「だからさ、お前はどうしたいんだよ」

そんなんどうだっていいよ、なんて言いながらビールを一気に流し込む友人は、泣きそうな顔で笑った。
色々他愛ない話をした。昔話とか、栄口が来なかった同窓会の話とか、色々した。酒も進んで、最近飲んでないって言ってた割にはハイペースで飲んでいく栄口を横目に、俺はメニューを見ていた。
そしたらいきなり「あべぇ」なんて甘い声を出してきて。結構やばいかもって顔を上げれば泣く同級生。問えば好きな人とうまくいっていないらしい。栄口はいつもおてんばなようで落ち着いていた。心配性なくせして変なとこでは冷静で。なんかそういうとこが苦手で、そして好きだった。

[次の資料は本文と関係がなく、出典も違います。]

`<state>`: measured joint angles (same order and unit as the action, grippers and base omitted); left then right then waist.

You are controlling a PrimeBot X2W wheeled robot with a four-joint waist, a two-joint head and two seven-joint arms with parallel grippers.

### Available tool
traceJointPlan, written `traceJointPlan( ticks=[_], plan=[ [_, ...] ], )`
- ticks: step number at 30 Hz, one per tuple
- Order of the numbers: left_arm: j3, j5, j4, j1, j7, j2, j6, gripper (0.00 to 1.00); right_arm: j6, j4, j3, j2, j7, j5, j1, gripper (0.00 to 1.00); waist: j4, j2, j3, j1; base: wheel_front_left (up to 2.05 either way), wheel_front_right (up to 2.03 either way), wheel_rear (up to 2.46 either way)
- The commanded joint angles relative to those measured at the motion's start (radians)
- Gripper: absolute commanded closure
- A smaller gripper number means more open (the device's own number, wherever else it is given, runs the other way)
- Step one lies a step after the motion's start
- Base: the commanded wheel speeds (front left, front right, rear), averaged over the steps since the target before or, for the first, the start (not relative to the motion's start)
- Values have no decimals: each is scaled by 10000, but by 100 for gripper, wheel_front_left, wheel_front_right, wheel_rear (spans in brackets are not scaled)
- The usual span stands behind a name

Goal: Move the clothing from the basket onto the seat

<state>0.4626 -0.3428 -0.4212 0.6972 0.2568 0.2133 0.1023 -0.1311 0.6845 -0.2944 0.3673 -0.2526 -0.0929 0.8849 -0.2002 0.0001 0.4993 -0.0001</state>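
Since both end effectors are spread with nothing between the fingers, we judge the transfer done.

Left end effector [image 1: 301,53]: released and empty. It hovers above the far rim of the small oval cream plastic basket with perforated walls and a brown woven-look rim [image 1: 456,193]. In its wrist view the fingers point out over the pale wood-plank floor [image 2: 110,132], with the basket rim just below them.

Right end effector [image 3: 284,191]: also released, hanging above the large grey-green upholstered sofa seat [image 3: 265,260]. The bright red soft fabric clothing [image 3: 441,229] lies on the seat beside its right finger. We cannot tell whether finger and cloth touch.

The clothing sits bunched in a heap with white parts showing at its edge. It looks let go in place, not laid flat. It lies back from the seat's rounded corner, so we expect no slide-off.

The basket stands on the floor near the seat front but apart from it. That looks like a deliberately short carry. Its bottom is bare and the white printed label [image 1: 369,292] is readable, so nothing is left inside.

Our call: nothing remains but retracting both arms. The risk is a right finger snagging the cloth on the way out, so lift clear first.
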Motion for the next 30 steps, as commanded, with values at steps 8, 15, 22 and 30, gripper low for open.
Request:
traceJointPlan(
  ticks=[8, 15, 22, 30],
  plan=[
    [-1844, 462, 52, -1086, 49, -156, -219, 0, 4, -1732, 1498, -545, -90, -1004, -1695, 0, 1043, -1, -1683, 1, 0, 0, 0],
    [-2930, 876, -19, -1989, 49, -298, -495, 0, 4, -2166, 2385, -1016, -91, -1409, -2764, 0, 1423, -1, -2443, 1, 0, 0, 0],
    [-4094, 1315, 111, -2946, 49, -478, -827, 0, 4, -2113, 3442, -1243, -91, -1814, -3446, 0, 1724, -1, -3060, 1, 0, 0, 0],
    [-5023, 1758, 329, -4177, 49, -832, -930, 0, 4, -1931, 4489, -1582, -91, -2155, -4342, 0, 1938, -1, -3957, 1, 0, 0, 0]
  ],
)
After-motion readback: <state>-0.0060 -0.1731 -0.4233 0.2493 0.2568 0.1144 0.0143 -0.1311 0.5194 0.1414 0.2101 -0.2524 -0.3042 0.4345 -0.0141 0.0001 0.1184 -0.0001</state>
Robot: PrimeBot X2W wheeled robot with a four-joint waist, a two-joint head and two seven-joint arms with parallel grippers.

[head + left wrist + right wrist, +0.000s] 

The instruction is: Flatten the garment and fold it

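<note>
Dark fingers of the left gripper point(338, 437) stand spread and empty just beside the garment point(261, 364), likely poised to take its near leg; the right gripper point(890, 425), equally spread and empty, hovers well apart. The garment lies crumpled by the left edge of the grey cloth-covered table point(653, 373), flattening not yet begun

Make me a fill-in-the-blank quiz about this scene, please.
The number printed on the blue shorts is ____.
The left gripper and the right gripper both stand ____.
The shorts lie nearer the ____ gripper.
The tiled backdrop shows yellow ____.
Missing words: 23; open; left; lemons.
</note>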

上の空で酒を飲む友人に、ジョッキで濡れた手を振り水を飛ばす。

「っつめた!!」
「それ次第、だろ」

どうしたいかなんて、そんな野暮なこと。
好きで好きで、諦められなくて、そんな顔をしている。だから止めない。でも応援とか協力は面倒だからしない。

「…うん」

諦められたら、こんな苦労しないよな。

苦い経験から出そうになった言葉は、ビールと一緒に飲み込んだ。





「何」

暖簾を上げて帰ってきた栄口は、俯いていた。トイレに行ったはずだが、そこで何かあったのだろうか。

「…何でもない」

こいつは頑固だ。優しいけど頑固だ。俺は追及をやめる。俺が何か言って簡単に折れるような奴じゃない。

「何でもないなら」

んな顔すんな。

紙のコースターをくしゃくしゃにして、栄口に投げた。

「…ごめん」
「…」
「あのさ」
「うん」
「…俺、全部話す」
「…」
「そんで駄目だったら、いいや」

すっかり冷めたはんぺんピザを口へ運んだ。少し固い。

「ばーか」

栄口の頬をつまむ。

「ひ、ひひゃ」
「頑張れよ」

顔つきは、大人になっていたのに。触れた頬は、高校時代と同じではんぺんみたいに柔らかかった。



END



***
途中まで書いていたんですが結局使わなかった阿部さんのお話。
阿部くんが誰を好きだったとか、色々ご想像にお任せします。